Mail a self-addressed stamped envelope to “Lizzie, Redux Request”, care of Clerk Magistrate Marc J. Santos, Bristol Count Clerk of Courts, 441 County St., New Bedford, MA 02740 for tickets. There will be two tickets issued per request. Tickets will be honored until 20 minutes before the performance, after which there will be a general admission as room is available.
It’s been quite a month for Lizzie Borden doings! August 4th brought the usual re-enactments at the Borden house on Second Street with the Pear Essential Players. With a record attendance and largest cast ever, the little troupe was treated afterward to a tour of Maplecroft . August 21-22 saw the return of Jill Dalton’s Lizzie Borden Live at the renovated Eagle on North Main Street with the Mutton Eaters in attendance. Lizzie has been much in the news and on television this month as word of the patent on Lizzie Borden merchandise was acclaimed in newspapers yesterday. Donald Woods, owner of the bed and breakfast has obtained a national patent protection for all items other than books and publications to use the words “Lizzie Borden” on mugs, tee shirts, key chains, and other gift shop items.

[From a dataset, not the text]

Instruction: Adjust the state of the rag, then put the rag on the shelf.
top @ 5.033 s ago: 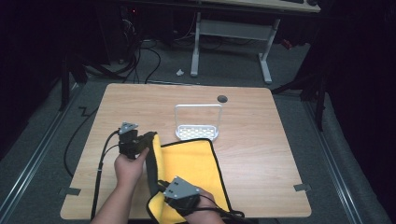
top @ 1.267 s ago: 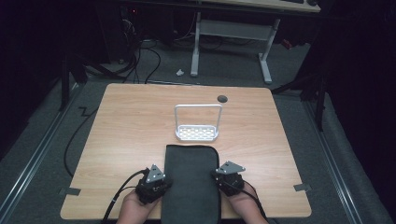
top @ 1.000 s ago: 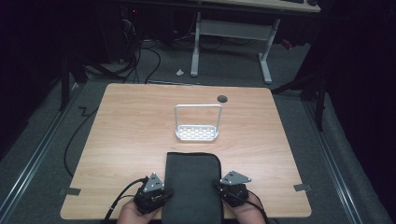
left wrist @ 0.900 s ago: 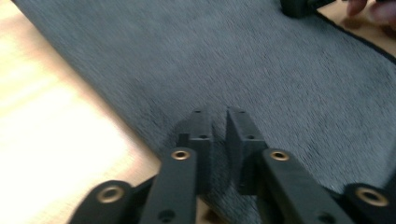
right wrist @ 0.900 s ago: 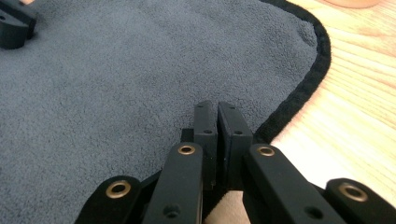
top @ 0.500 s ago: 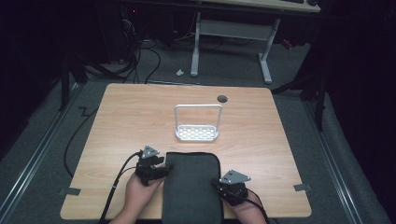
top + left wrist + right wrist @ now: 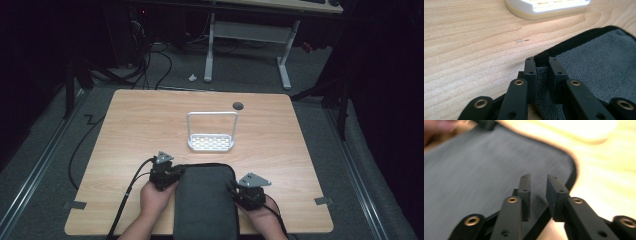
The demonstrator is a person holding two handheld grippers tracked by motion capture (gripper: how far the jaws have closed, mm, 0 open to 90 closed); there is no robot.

A new fiction book is out and available for sale at the historical society in Fall River. Written by a local author, it has the confession of Emma Borden as the doer of the foul deeds who comes to the writer in a dream. The Fall River Historical Society has revamped their website to include some preview tidbits of the long-awaited book Parallel Lives which will be coming out in several months. All in all it was quite a month for Lizzie.
September brings a re-enactment of the New Bedford trial of June, 1893 at the courthouse on County Street as part of the Bristol County Superior Court anniversary year events. Fans and scholars of the Borden case have had a good summer with much to look forward to!
Hot off the press in time for the anniversary of the Borden murders tomorrow comes Eric Ethier’s offering from Stackpole Books. (www.stackpolebooks.com) ISBN-10: 0-8117-3563-X
The tradepaper book concentrates on Massachusetts true crimes including : Lizzie Borden, Sacco & Vanzetti, The Brink’s Job, The Boston Strangler, The Robin Benedict Murder, Big Dan’s Rape Case, and the Stuart Murder Case.
Ethier lives in Rhode Island and is a freelance history writer. His articles have appeared in American History, Civil War Times and America in WWII. The 112 -page book is a well-organized, captivating page-turner and a must-read for all true crime fans.